Local education authorities tore his hands and finally sent me home Mélèzes, a student referral unit that specializes in children with behavior problems may be excluded. I was 13. There was a child with epilepsy or medications for him, it unpredictable and aggressive. A girl who cut her hair with kitchen scissors, because she thought her mother was not sent to school if he looked like he had been scalped.
was no change. They were nice. They asked me what I wanted to read. They let me write stories. I was happy there.
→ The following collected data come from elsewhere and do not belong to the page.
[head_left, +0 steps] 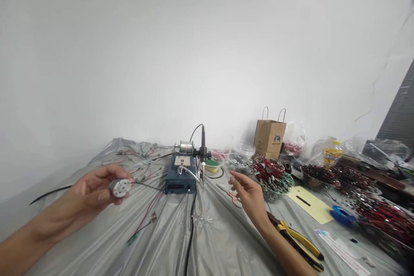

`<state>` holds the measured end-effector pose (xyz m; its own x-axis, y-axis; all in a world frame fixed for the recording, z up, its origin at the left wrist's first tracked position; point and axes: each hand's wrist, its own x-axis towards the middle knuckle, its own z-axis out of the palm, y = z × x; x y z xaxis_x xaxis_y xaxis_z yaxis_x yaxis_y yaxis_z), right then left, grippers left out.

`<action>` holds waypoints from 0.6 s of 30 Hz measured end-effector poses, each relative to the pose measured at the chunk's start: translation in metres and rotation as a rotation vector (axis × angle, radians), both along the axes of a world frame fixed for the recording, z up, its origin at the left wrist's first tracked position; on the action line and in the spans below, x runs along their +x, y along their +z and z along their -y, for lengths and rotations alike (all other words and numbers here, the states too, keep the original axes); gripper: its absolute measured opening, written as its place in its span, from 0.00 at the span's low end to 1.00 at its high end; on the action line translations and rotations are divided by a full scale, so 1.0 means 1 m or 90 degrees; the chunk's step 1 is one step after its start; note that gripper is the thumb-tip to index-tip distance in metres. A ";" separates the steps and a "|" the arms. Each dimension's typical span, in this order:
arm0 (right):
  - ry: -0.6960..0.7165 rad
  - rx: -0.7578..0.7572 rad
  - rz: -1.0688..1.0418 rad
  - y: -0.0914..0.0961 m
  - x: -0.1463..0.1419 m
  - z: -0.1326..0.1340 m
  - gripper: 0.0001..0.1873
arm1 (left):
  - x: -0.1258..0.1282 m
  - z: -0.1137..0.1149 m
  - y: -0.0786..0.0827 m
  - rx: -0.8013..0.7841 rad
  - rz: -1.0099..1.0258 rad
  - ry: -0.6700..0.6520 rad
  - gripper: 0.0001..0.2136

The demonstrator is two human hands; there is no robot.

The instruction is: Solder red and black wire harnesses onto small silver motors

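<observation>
Grey component [121, 188] is held, bag [269, 139] lettering illegible.

The soldering station [181, 183] stood on the table [223, 252], with a solder spool [186, 147] on top and the iron [203, 144] at its right edge. Left of the station, a round part [120, 188] sat in the left grip [92, 187]. Scissors [231, 194] lay between the station and the right grip [250, 194]. Wires [270, 174] filled a bowl [273, 197] before a bag [268, 138]; a bottle [333, 155] stood right of the bag. Pliers [296, 237] lay nearer than the bowl.
</observation>
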<state>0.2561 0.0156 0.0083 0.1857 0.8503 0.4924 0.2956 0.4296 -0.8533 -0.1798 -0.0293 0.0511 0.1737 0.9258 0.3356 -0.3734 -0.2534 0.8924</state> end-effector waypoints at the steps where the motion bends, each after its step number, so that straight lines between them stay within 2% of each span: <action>1: -0.002 0.004 0.007 -0.003 0.000 0.001 0.27 | -0.002 -0.002 0.000 0.002 -0.005 0.004 0.16; 5: -0.016 0.027 0.047 -0.013 0.000 0.004 0.22 | -0.008 -0.015 -0.003 0.003 -0.003 -0.045 0.17; 12: -0.037 0.098 0.130 -0.015 0.001 0.010 0.15 | -0.005 -0.059 -0.012 0.008 0.055 -0.140 0.18; 18: -0.043 0.112 0.165 -0.020 0.002 0.010 0.14 | -0.010 -0.082 -0.032 0.008 0.104 -0.161 0.16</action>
<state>0.2577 0.0053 -0.0121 0.0878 0.7375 0.6696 0.5257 0.5366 -0.6600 -0.1893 0.0532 0.0194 0.3406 0.8559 0.3890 -0.5648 -0.1445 0.8125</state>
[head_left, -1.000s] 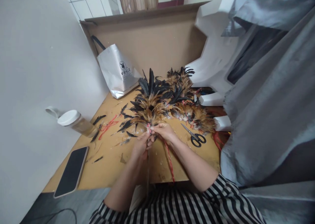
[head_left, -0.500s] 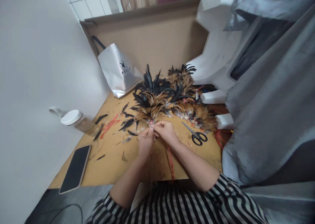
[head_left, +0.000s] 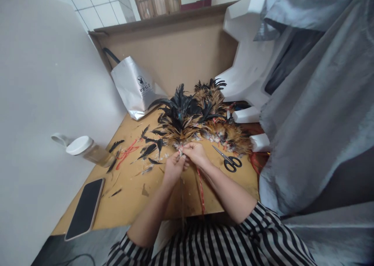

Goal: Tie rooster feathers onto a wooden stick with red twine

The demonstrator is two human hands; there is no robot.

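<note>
My left hand [head_left: 173,168] and my right hand [head_left: 195,154] meet at the base of a bundle of black and tan feathers [head_left: 178,120] that fans away from me over the brown board [head_left: 134,196]. Both hands are closed, pinching the bundle's stem where a red string [head_left: 200,188] is wound; the string trails back toward my body. More tied feather bundles [head_left: 224,131] lie to the right of it. Black-handled scissors [head_left: 229,161] rest just right of my right hand.
A phone [head_left: 84,208] lies screen-up at the board's near left. A white-lidded jar [head_left: 84,149] lies on its side by the left wall. Loose black feathers and red string scraps [head_left: 125,154] are scattered nearby. A silver shopping bag [head_left: 136,88] leans at the back. Grey cloth [head_left: 315,114] hangs on the right.
The feather bundle has turned a little in my hands and its black tips now lean left. My hands stay pinched together at its base.
</note>
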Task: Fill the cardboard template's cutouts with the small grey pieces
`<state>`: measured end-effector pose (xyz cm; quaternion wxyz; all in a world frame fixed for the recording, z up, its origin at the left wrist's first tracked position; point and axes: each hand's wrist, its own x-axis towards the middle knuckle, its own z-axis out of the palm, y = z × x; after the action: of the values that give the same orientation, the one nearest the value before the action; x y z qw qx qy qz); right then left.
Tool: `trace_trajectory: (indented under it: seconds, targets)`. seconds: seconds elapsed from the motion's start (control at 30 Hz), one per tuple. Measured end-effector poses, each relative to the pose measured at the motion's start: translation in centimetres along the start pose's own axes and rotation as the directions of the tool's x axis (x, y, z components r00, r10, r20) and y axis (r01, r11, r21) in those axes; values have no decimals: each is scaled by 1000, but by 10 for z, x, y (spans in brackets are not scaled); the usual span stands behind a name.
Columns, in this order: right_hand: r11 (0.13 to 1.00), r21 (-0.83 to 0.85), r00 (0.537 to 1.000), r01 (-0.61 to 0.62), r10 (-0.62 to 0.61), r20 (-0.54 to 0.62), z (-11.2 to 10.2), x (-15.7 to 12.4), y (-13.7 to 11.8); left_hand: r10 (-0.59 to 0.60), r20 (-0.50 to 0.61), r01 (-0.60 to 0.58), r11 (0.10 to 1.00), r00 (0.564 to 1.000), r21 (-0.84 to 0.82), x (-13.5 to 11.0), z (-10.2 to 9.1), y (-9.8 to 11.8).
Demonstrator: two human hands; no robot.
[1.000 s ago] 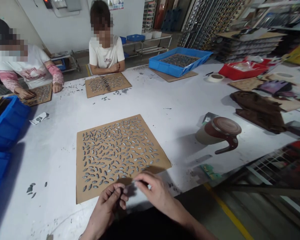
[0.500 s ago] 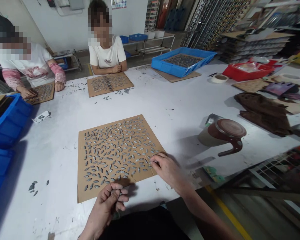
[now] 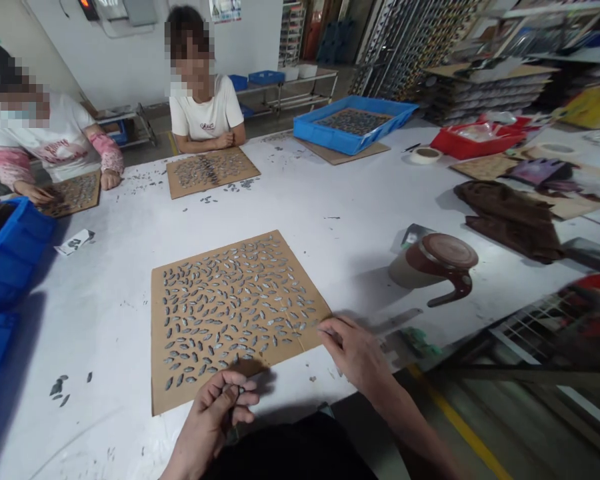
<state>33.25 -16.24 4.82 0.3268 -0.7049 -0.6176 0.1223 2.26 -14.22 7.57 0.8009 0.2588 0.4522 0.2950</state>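
A brown cardboard sheet (image 3: 180, 393) lies on the white table (image 3: 310, 207) in front of me, covered with several small grey leaf-shaped pieces (image 3: 230, 307). My left hand (image 3: 217, 417) is curled at the sheet's near edge, fingers pinched around something small and dark I cannot make out. My right hand (image 3: 357, 353) rests at the sheet's right corner, fingers bent together with the fingertips touching the cardboard edge; what they pinch, if anything, is hidden.
Two other people sit across the table at their own cardboard sheets (image 3: 213, 170) (image 3: 73, 193). Blue bins (image 3: 10, 247) stand at the left, a blue tray (image 3: 353, 123) far back, a brown-lidded jug (image 3: 433, 267) to the right, a dark cloth (image 3: 510, 217), a red tray (image 3: 473, 140).
My right hand went from beside my left hand at the near edge out to the sheet's right corner. My left hand stayed curled near the front edge.
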Motion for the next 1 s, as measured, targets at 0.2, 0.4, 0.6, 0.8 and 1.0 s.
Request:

I had a friend in April that was like me - intelligent, quiet and no problems as long as it made its own way. We walked through the gardens and decided to invent a new language. I remember my mother commenting on how bright and happy I looked, how I had not seen him smile, with my hair in place for months and months. But my position has not been terminated because he refused to go forward when it became clear that I could participate in a single period, and the objective was to provide students like me, his phobias and return in mainstream schools. I refused.
At 14 there was another unit for children with behavioral problems who had been excluded. Now, I realize that I had no idea what to do with me. Classes are held in a warehouse on the drab wardrobe with a bit of sport management of the Council. There were rickety tables, mats for gymnastics and hockey nets stacked against the walls, and two tutors who had carried us through the English and mathematics for three hours every morning. I remember Julie, who dressed as a boy was happy when he was mistaken for one and always wore a hat because he had severe alopecia. And Emma, ??who was eating the rest of us on the playground, smoking furiously, to tell us about the joy she had sex with her uncle. Tutors told us not to pay attention - I was kicked out of school to tell stories in height
a few months ago, I went back and took a tour Alerces rooms that were familiar, looked at the garden in the rain. The director spoke passionately of the child-centered education, literacy, to make a difference. Phobic and disobedient, not to accumulate more playful with children, he said, meaning that if I were 11 again and start my antics now, do not send me Alerces. Medical education services that lead me on. Maybe being sick is better than being bad, but what if it is not? When I expressed this to the staff of the House Mélèzes, I did not make sense for them. "Children often refuse as a form of revenge on their parents," one teacher said, "as a way to return them for a divorce, or put too much academic pressure on them." I'm sure it's sometimes true. I worked in a prison. It is not so different. Most adults are not willing to spend five years of his life as well. That's what he meant and I can still say today: aversion to mainstream schools and refused to take part in this is not a disease. Not a mental health problem or a behavioral problem.
But it is a story with a twist. Because one day I changed my mind.